● Exercise brief:
Every line of the material below needs to be written out exactly, please.

● Data shown:
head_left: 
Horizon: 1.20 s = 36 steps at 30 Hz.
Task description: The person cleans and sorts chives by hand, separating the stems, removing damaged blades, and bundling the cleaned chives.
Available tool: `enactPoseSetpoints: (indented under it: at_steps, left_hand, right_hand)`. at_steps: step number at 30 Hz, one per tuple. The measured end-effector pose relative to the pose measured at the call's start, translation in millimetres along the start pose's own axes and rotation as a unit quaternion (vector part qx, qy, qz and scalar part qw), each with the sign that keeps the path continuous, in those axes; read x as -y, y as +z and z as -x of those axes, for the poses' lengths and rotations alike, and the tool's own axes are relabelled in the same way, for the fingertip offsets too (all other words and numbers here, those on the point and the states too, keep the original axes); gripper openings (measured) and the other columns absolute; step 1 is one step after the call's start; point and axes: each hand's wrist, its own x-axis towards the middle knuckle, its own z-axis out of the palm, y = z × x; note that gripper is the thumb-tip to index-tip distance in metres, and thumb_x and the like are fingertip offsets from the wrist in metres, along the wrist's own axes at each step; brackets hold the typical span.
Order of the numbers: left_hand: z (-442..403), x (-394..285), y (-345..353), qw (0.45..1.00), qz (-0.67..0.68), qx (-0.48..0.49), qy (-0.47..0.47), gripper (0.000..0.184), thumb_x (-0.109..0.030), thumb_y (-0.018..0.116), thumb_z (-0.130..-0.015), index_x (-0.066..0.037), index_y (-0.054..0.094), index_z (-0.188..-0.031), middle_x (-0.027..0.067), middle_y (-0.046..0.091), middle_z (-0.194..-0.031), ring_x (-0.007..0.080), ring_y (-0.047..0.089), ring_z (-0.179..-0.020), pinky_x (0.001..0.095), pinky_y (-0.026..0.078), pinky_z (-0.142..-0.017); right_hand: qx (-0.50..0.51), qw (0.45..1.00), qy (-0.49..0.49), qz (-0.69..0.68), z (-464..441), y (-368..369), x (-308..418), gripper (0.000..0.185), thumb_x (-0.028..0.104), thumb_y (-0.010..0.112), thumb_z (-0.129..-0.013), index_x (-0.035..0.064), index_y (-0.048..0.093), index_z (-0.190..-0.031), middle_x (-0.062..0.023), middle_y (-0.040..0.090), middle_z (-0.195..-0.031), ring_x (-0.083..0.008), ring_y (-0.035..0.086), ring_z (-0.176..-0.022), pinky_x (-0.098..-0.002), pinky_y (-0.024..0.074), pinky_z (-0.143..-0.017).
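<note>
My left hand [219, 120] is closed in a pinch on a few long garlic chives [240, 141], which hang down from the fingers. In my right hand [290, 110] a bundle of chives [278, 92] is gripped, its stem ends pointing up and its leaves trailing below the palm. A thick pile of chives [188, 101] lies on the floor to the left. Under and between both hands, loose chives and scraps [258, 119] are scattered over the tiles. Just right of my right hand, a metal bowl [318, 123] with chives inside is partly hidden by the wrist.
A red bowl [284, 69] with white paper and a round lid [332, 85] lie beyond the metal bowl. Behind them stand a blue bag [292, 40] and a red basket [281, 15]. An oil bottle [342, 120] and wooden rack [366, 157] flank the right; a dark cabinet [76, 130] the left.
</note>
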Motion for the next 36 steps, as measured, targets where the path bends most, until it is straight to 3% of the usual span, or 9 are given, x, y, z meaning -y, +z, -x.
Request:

● Written solution:
head_left: 
Horizon: 1.20 s = 36 steps at 30 Hz.
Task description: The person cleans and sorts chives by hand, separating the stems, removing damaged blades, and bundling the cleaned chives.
Available tool: `enactPoseSetpoints: (indented under it: at_steps, left_hand, right_hand)`. at_steps: step number at 30 Hz, one per tuple. The measured end-effector pose relative to the pose measured at the call's start, translation in millimetres along the start pose's own axes and rotation as a unit quaternion (vector part qx, qy, qz and scalar part qw), each with the sign that keeps the path continuous, in those axes; read x as -y, y as +z and z as -x of those axes, for the poses' lengths and rotations alike, and the tool's own axes are relabelled in the same way, for the fingertip offsets too (all other words and numbers here, those on the point and the states too, keep the original axes); gripper openings (measured) and the other columns absolute; step 1 is one step after the call's start; point and axes: each hand's wrist, its own x-axis towards the middle knuckle, its own z-axis out of the palm, y = z × x; note that gripper is the thumb-tip to index-tip distance in metres, and thumb_x and the like are fingertip offsets from the wrist in metres, along the wrist's own axes at each step; brackets hold the typical span.
Order of the numbers: left_hand: z (-442..403), x (-394..285), y (-345..353), qw (0.45..1.00), qz (-0.67..0.68), qx (-0.48..0.49), qy (-0.47..0.47), gripper (0.000..0.184), thumb_x (-0.109..0.030), thumb_y (-0.018..0.116), thumb_z (-0.130..-0.015), index_x (-0.066..0.037), index_y (-0.054..0.094), index_z (-0.188..-0.031), middle_x (-0.027..0.067), middle_y (-0.046..0.091), middle_z (-0.194..-0.031), ring_x (-0.007..0.080), ring_y (-0.047..0.089), ring_z (-0.179..-0.020), pinky_x (0.001..0.095), pinky_y (-0.026..0.078), pinky_z (-0.142..-0.017); right_hand: qx (-0.50..0.51), qw (0.45..1.00), qy (-0.49..0.49), qz (-0.69..0.68), z (-464..441), y (-368..369), x (-308..418), gripper (0.000..0.185), thumb_x (-0.028..0.104), thumb_y (-0.010..0.112), thumb_z (-0.129..-0.013), index_x (-0.035..0.064), index_y (-0.048..0.093), index_z (-0.190..-0.031), middle_x (-0.062..0.023), middle_y (-0.040..0.090), middle_z (-0.195..-0.031), ring_x (-0.083..0.008), ring_y (-0.035..0.086), ring_z (-0.176..-0.022), pinky_x (-0.098..-0.002), pinky_y (-0.024..0.074), pinky_z (-0.143..-0.017).
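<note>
My left hand [219, 120] is closed in a pinch on a few long garlic chives [240, 141], which hang down from the fingers. In my right hand [290, 110] a bundle of chives [278, 92] is gripped, its stem ends pointing up and its leaves trailing below the palm. A thick pile of chives [188, 101] lies on the floor to the left. Under and between both hands, loose chives and scraps [258, 119] are scattered over the tiles. Just right of my right hand, a metal bowl [318, 123] with chives inside is partly hidden by the wrist.
A red bowl [284, 69] with white paper and a round lid [332, 85] lie beyond the metal bowl. Behind them stand a blue bag [292, 40] and a red basket [281, 15]. An oil bottle [342, 120] and wooden rack [366, 157] flank the right; a dark cabinet [76, 130] the left.
</note>
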Motion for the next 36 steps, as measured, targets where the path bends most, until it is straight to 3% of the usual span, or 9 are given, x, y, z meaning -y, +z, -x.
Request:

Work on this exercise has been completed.